Methods A total of 140 participants with untreated high blood pressure (55% white, 38.5% female, mean [standard deviation] age = 45.5 [8.55] years) collected urine over a 24-hour period on 3 separate occasions. Urine samples were assayed for mean 24-hour epinephrine (EPI24) and norepinephrine excretion. Depressive symptoms were assessed using the Beck Depression Inventory, with anxiety symptoms assessed using the Spielberger State-Trait Anxiety Inventory.

Results Depression and anxiety scores were intercorrelated (r = 0.76, p < .001). EPI24 was positively correlated with anxiety (r = 0.20, p = .02) but not depression (r = 0.02, p = .77), whereas 24-hour urinary norepinephrine excretion was not correlated with anxiety (r = 0.10, p = .21) or with depression (r = 0.07, p = .39). Regression models, accounting for sex, age, body mass index, race, mean systolic ambulatory blood pressure, tobacco use, alcohol use, physical activity, and sleep efficiency confirmed that anxiety was associated with EPI24 excretion (p = .023) and that depressive symptoms were not (p = .54).

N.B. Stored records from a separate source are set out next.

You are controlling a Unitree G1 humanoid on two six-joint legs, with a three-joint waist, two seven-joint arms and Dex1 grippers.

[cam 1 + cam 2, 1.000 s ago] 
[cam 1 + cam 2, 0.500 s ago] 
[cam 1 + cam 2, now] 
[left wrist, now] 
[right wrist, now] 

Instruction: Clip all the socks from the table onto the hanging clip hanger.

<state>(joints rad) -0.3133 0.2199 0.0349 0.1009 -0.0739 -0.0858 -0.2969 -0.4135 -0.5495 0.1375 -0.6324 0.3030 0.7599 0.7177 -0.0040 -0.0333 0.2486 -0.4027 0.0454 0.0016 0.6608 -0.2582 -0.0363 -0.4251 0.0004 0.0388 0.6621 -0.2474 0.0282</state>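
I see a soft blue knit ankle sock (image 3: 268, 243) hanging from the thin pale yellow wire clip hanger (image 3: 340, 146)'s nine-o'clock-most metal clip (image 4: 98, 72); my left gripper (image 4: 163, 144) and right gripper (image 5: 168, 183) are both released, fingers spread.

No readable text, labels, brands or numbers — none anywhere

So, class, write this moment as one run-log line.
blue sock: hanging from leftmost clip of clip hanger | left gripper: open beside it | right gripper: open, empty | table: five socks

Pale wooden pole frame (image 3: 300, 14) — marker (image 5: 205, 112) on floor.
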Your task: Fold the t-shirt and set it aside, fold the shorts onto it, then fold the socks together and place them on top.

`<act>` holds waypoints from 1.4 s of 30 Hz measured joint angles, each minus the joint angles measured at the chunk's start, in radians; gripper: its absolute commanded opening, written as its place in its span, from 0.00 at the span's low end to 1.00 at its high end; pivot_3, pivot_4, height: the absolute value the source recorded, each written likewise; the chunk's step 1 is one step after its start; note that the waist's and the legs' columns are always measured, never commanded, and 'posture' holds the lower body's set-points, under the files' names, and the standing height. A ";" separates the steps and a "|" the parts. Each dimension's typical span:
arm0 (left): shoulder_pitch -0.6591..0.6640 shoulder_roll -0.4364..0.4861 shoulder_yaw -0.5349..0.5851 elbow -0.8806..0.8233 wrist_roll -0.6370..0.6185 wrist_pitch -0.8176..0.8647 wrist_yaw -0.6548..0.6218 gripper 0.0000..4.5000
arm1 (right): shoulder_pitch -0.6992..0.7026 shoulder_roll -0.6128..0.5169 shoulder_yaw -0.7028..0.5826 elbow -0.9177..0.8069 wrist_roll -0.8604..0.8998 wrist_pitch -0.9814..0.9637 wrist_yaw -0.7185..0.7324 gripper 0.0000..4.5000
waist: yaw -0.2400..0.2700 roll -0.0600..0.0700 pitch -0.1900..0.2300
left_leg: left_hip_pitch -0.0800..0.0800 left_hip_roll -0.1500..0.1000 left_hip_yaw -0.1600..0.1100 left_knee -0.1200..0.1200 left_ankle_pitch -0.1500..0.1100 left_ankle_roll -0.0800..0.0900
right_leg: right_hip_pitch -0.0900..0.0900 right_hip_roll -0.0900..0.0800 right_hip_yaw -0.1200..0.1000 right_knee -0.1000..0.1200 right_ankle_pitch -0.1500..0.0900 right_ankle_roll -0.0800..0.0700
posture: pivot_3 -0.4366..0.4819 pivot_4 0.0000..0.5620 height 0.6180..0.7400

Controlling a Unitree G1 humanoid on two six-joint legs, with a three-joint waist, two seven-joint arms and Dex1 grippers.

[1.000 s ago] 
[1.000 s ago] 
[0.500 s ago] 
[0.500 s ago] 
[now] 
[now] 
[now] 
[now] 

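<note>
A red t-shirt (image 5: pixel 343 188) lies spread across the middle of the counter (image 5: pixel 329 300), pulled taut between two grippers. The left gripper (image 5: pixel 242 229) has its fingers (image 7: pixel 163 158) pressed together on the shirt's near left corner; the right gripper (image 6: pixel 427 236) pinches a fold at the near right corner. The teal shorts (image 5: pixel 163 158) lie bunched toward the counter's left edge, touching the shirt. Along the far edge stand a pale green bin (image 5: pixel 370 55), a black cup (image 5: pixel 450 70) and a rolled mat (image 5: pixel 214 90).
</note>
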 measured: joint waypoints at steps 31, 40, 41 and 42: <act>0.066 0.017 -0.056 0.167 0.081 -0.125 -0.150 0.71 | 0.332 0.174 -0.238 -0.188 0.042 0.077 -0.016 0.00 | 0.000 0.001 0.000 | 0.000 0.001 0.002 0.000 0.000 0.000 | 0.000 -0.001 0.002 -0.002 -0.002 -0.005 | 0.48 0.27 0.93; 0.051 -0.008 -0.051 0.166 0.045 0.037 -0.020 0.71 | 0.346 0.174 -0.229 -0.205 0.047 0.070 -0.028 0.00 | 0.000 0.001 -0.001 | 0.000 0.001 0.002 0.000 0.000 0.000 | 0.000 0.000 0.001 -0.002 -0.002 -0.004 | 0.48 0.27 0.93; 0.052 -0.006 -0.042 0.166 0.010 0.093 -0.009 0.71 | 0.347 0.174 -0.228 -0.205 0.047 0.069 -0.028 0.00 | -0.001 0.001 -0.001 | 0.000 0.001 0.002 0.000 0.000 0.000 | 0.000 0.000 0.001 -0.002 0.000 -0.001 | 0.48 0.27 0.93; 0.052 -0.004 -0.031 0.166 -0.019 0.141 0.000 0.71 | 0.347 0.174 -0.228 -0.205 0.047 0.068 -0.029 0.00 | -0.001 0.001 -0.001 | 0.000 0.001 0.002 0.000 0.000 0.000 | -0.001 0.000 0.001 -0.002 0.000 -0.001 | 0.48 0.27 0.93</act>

Conclusions Anxiety was associated with heightened sympathoadrenal activity, suggesting a biological pathway through which anxiety could increase CVD risk. Anxiety and depression may confer increased CVD risk via different mechanisms.

Supplemental digital content is available in the text.

From the Department of Psychiatry and Behavioral Sciences (Paine, Watkins, Blumenthal, Kuhn, Sherwood) and Pharmacology and Cancer Biology (Kuhn), Duke University Medical Center, Durham, North Carolina.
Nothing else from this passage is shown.